Dataset entries

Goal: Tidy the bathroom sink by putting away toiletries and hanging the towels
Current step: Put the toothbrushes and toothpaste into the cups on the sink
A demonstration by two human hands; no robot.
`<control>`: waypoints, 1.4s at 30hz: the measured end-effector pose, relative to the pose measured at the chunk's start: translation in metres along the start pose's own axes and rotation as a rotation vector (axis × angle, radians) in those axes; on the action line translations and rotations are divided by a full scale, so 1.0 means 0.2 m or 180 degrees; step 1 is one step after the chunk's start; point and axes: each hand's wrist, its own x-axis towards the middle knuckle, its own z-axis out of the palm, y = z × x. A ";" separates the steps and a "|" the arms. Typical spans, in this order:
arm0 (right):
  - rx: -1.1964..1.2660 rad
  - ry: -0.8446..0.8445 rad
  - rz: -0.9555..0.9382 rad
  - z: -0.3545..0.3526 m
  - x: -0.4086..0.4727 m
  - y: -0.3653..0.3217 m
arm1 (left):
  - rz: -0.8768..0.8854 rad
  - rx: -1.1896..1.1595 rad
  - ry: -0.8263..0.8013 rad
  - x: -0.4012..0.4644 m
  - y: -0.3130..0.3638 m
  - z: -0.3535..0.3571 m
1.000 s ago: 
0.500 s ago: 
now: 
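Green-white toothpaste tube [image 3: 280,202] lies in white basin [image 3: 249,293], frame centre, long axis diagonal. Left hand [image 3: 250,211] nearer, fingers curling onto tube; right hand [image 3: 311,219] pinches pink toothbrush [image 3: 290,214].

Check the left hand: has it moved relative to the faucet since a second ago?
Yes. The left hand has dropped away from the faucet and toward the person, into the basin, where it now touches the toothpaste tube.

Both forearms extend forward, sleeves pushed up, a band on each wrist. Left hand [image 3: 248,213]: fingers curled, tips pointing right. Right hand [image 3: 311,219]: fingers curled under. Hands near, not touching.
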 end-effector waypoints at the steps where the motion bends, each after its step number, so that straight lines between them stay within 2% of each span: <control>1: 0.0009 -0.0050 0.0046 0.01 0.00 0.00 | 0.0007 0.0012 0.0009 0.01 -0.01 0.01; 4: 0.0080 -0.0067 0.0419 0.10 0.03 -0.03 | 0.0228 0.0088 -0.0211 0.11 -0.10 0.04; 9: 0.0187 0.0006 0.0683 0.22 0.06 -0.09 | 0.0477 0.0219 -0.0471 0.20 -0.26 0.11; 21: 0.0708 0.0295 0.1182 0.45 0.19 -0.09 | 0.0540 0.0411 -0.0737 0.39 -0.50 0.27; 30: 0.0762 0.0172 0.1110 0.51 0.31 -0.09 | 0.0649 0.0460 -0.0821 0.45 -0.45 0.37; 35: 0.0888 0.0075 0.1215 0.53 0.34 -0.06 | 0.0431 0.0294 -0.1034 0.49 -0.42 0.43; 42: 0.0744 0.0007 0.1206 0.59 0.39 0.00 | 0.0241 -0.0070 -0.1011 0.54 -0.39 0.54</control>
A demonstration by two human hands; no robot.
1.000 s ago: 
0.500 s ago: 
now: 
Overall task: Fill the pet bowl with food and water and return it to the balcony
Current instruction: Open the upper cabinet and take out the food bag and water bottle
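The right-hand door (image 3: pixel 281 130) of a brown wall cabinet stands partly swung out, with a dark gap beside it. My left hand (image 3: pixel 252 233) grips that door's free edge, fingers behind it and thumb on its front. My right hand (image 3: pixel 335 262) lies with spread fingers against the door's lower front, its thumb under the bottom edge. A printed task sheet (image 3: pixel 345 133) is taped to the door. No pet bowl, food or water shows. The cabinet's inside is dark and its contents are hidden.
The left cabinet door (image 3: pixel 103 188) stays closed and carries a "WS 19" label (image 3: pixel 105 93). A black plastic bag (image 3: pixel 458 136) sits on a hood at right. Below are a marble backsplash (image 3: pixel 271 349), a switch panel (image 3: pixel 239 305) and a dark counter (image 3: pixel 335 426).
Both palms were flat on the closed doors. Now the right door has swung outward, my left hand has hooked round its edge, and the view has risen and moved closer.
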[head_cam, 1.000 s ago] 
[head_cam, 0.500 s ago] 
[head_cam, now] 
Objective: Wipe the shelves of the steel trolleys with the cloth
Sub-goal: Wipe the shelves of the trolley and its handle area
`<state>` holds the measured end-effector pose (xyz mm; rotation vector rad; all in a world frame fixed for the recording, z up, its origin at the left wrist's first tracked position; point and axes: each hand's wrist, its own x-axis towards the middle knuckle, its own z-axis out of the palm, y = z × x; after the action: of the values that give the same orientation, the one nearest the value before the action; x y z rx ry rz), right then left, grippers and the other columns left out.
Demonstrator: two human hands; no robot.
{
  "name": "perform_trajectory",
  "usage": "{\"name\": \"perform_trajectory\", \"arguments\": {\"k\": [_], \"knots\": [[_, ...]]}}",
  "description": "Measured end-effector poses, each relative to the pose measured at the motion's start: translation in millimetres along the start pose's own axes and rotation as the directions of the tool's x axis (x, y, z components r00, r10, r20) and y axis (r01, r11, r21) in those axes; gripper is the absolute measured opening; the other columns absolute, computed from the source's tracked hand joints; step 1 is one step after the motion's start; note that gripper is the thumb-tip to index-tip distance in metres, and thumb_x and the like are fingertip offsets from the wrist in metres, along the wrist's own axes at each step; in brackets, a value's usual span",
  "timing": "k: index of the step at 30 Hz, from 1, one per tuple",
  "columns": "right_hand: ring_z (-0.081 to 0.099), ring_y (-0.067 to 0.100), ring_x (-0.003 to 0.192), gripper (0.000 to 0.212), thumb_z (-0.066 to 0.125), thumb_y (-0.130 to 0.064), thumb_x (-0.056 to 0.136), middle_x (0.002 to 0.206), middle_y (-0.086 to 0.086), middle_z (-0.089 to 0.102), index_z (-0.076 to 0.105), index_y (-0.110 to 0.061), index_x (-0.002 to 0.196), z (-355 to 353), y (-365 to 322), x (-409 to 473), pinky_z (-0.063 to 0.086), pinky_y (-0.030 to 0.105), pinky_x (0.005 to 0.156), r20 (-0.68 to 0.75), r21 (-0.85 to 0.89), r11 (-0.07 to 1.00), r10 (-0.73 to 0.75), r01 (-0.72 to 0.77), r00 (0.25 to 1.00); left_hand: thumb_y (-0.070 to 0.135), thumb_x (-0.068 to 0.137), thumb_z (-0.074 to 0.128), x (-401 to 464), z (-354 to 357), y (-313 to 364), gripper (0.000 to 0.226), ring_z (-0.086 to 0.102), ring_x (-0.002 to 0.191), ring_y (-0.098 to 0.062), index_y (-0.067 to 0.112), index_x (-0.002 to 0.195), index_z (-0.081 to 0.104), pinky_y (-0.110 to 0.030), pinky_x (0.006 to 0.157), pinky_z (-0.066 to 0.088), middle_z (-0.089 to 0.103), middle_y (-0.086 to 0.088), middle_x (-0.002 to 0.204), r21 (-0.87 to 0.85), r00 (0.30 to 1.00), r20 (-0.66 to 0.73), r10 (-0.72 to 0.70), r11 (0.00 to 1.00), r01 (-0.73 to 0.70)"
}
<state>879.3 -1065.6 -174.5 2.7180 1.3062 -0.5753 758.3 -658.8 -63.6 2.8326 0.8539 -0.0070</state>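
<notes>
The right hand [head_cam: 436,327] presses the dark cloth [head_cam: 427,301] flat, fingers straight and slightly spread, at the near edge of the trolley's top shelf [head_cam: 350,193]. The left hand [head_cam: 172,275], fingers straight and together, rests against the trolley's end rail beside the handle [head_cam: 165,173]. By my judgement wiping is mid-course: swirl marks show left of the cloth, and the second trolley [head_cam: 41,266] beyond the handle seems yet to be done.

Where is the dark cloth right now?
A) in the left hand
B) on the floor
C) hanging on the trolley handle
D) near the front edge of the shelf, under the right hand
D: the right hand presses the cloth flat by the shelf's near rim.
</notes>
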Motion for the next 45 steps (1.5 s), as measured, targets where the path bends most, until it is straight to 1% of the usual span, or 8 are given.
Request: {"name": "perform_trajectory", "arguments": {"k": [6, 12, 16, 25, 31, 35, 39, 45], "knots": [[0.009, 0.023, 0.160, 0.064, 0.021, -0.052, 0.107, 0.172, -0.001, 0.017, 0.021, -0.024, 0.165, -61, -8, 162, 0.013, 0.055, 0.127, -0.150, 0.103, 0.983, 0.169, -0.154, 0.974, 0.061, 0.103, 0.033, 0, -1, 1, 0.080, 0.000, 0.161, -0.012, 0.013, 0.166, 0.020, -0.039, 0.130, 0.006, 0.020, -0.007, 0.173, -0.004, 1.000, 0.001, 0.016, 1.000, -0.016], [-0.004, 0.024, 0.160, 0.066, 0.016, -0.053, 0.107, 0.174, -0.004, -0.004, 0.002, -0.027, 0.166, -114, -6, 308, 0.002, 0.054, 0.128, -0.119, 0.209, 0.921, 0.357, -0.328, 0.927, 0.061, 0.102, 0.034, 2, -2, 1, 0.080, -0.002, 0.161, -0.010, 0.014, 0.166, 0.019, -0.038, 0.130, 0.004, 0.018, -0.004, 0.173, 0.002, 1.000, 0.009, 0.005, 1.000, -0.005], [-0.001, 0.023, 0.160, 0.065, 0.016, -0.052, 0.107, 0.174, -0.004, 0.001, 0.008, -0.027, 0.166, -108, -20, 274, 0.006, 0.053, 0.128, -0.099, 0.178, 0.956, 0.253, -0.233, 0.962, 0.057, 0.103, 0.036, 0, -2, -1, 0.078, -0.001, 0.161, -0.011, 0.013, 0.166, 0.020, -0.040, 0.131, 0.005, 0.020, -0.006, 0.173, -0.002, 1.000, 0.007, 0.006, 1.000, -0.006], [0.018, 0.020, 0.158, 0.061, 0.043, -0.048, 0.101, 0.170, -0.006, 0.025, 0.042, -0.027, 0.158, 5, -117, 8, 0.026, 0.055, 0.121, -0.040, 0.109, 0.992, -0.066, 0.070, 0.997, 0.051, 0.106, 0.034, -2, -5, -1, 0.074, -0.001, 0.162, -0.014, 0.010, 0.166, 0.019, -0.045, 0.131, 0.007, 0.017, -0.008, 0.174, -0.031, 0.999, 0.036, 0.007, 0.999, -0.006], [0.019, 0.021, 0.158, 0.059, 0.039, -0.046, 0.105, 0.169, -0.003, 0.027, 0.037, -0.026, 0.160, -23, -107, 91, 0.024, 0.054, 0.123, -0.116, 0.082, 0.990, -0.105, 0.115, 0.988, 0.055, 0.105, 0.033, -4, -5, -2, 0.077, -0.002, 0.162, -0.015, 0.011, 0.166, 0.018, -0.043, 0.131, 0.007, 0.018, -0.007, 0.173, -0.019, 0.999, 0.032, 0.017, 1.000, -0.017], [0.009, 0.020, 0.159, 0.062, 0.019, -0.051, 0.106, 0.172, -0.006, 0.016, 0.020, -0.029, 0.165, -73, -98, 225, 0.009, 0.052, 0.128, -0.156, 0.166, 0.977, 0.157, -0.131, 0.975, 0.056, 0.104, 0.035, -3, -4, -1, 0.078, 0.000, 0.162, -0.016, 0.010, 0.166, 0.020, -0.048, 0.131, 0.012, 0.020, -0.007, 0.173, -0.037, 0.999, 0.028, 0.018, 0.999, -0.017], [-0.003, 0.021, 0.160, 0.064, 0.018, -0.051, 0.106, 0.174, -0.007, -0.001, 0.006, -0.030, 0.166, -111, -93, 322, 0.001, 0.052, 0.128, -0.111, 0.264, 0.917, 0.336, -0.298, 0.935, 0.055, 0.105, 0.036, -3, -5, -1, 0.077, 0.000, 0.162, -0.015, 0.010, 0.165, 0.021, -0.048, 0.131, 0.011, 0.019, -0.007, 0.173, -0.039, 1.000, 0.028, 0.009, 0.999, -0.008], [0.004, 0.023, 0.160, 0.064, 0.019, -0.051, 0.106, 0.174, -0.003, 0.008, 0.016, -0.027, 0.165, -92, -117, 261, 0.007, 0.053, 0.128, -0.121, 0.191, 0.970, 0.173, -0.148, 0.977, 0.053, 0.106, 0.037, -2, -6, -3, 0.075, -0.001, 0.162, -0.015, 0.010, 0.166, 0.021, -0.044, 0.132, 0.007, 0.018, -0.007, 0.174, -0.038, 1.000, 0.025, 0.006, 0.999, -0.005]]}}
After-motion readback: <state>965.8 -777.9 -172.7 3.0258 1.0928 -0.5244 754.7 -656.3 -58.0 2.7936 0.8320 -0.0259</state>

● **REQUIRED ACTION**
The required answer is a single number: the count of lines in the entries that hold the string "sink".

● **REPLY**
2